The correct test for severe

[9] Leave to appeal was also granted on the basis that the General Division may have erred in applying the incorrect legal test to determine whether the Appellant’s disability was severe under the Canada Pension Plan.  In the decision, when considering the Appellant’s depression, the General Division concluded that there was insufficient evidence to support a “severe” psychological condition.  In argument, both parties relied on decisions of the Federal Court of Appeal which concluded that it is not the diagnosis of a condition, but its effect on a claimant’s ability to pursue a substantially gainful occupation that is to be considered to determine whether he is disabled (Klabouch v. Canada (Social Development) 2008 FCA 33).  This is a correct statement of the law.

[10] The Appellant argued that the General Division erred in relying on the lack of severe diagnosis to determine that the depression was not severe.  The Respondent argued that the General Division decision contained the correct definition of “severe”.  In its’ analysis, the General Division examined all of the evidence and concluded that the Appellant retained some functionality and was therefore did not suffer from a severe disability under the Canada Pension Plan.

[11] I accept that the General Division decision contained the correct definition of severe in paragraph 7, although it was stated differently in the analysis section of the decision.  I also note that the decision refers to the Appellant’s depression not being severe, and that the General Division placed some weight on this in making its decision. However, upon a review of the entire General Division decision, I am satisfied that the decision was not based only on the fact that the Appellant’s depression was not diagnosed as severe, but on a review of all of the evidence regarding the Appellant, his limitations and remaining functional abilities.  The decision refers to the limitations set out by the Appellant in the documents he submitted with his application for a disability pension, his activities, his educational achievements and work and life experience.  I am therefore satisfied that the General Division decision is reasonable in this regard, and that the General Division did not apply the incorrect test for severe under the legislation in making its decision.

Application of real world factors

[12] When granting leave to appeal in this case, I was prepared to hear further argument regarding whether the General Division had erred with respect to the application of the Villani decision in this case, despite leave to appeal not being granted on this basis. The Appellant put forward arguments in this regard in his written submissions.  In contrast, the Respondent argued that as leave to appeal was not granted on this ground of appeal, no arguments regarding this issue could be heard.

[13] The Appellant made no submissions at the hearing of the appeal with respect to this issue.

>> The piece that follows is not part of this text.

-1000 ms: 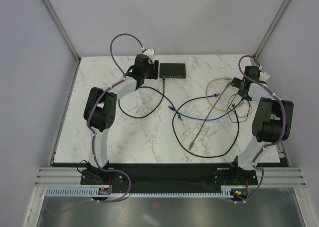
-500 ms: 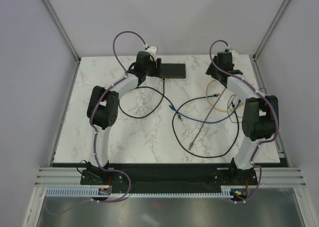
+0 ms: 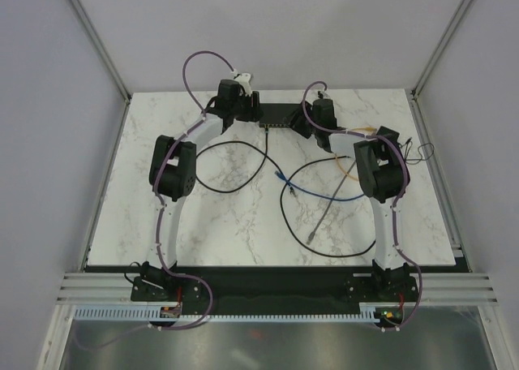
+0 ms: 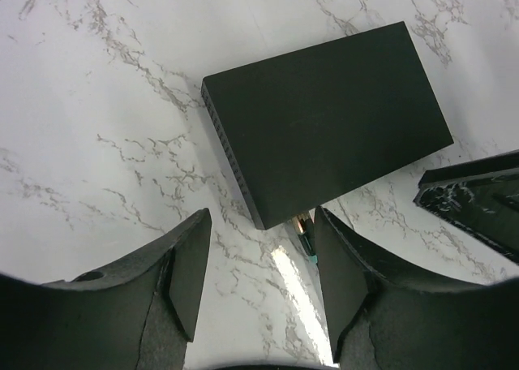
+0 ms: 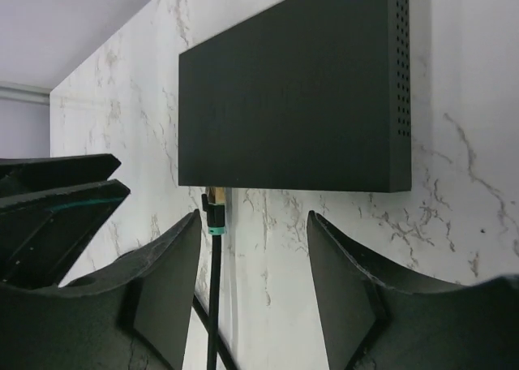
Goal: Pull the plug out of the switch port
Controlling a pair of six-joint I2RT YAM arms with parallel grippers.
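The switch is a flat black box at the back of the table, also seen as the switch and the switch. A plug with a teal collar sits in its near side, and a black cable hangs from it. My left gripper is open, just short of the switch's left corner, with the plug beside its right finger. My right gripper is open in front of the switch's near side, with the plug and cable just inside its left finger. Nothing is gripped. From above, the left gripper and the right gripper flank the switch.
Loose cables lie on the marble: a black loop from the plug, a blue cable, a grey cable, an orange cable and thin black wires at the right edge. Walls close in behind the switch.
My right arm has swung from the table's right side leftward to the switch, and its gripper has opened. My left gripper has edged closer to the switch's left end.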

I therefore find that he abandoned any claim with respect to this ground of appeal, and so I need not make any decision regarding it.

[14]  If I am wrong on this, I also find that the General Division reasonably considered the Appellant’s personal circumstances in making its decision.  The decision clearly set out the Appellant’s age, educational achievements, work and life experience.  This evidence was considered by the General Division in making the decision that the Appellant retained some functional capacity.  The General Division decision is reasonable in this regard.

Conclusion

[15] In Newfoundland and Labrador Nurses’ Union v. Newfoundland and Labrador (Treasury Board) 2011 SCC 62 the Supreme Court of Canada also decided that the reasons for a decision must be read together with the outcome and serve the purpose of showing whether the result falls within a range of possible outcomes.  For the reasons set out above, I am satisfied, on a balance of probabilities, that the General Division made no reviewable error.  The decision falls within the range of possible outcomes that are defensible on the facts and the law.  Although I am sympathetic to the Appellant, the appeal must be dismissed for the reasons set out above.